Depuis soixante ans, Joseph se présente à des femmes dont il n’a jamais eu le droit de garder le nom.
Campos citait quatre de ces comptes : Net-a-Porter, Matchesfashion, Mytheresa et Neiman Marcus. Sept mois après cet entretien, Matchesfashion était placée en administration judiciaire, rachetée deux mois plus tard par Frasers pour 52 millions de livres. Neiman Marcus a rejoint Saks Global en décembre de la même année.
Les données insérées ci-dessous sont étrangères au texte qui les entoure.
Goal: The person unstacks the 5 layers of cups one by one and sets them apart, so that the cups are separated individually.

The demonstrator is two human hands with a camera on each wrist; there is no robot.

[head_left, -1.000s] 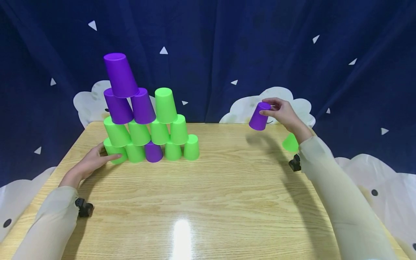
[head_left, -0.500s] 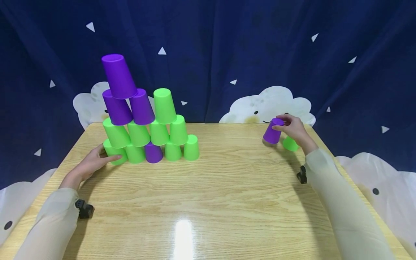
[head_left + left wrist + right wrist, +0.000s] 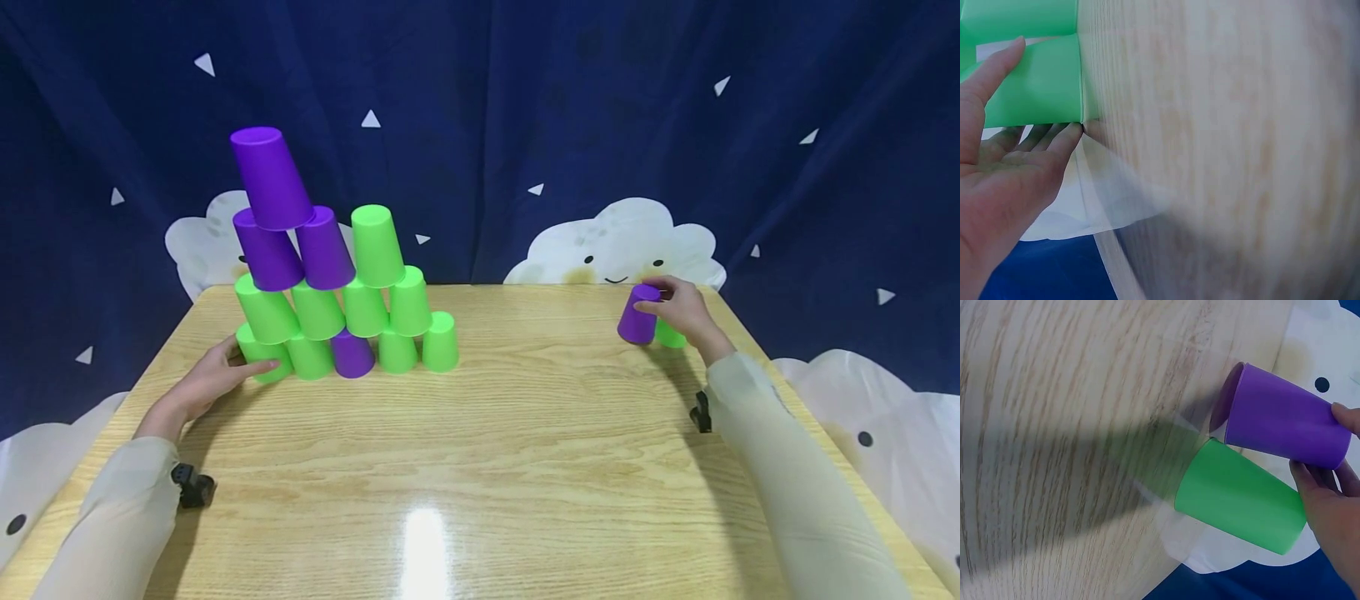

Deux des quatre répondent désormais à un propriétaire totalement différent — Frasers pour Matchesfashion, Saks Global pour Neiman Marcus — et un troisième, Net-a-Porter, répond au quatrième : Mytheresa a purement et simplement racheté l’espace de vente de son rival.
Net-a-Porter est le cas le plus instructif. Richemont ne l’a pas tant vendu que payé pour s’en débarrasser, cédant l’entreprise à Mytheresa avec 555 millions d’euros de trésorerie et sans aucune dette financière, en échange d’un tiers du capital de l’acquéreur. Un canal de distribution dont le propriétaire finance sa propre sortie n’apporte rien aux marques qu’il héberge.
L’arithmétique de l’acheteur part d’un bassin en réduction. Bain et Altagamma évaluent la clientèle du luxe en baisse, de 400 millions en 2022 à environ 340 millions, avec un recrutement de nouveaux clients en repli de 5 % entre 2024 et 2025. Ces chiffres mesurent les produits de luxe personnels plutôt que le prêt-à-porter haut de gamme, mais l’acheteur de Joseph raisonnera selon le même mécanisme. Quand le bassin se réduit, une liste de femmes qui achètent deux fois par an cesse d’être du marketing. Elle devient une garantie.
La profession lit cette annonce comme une histoire de direction artistique. Mario Arena est arrivé de chez JW Anderson fin 2024, et Drapers rapporte que, selon ses sources, son effet sur les ventes a contribué à susciter l’intérêt pour une cession. La marque est aussi revenue cette année au calendrier des défilés londoniens, avec une présentation à la Tate Modern. Cela explique le calendrier. Cela n’explique pas le prix.
Les critiques ont été meilleures que le chiffre d’affaires. La marque a réalisé 56,4 millions de livres de chiffre d’affaires sur l’exercice clos en février 2024, contre 60,6 millions en 2018, selon Vogue Business. Le redressement est réel, et l’entreprise est plus petite.
Ce serait la deuxième sortie européenne d’Onward : sa maison mère avait cédé Jil Sander à OTB en 2021, pour un montant non divulgué. PwC présentera aux acheteurs une archive vieille de soixante ans et quatre cents revendeurs. La première vraie question dans la salle sera de savoir combien de femmes ont acheté deux fois.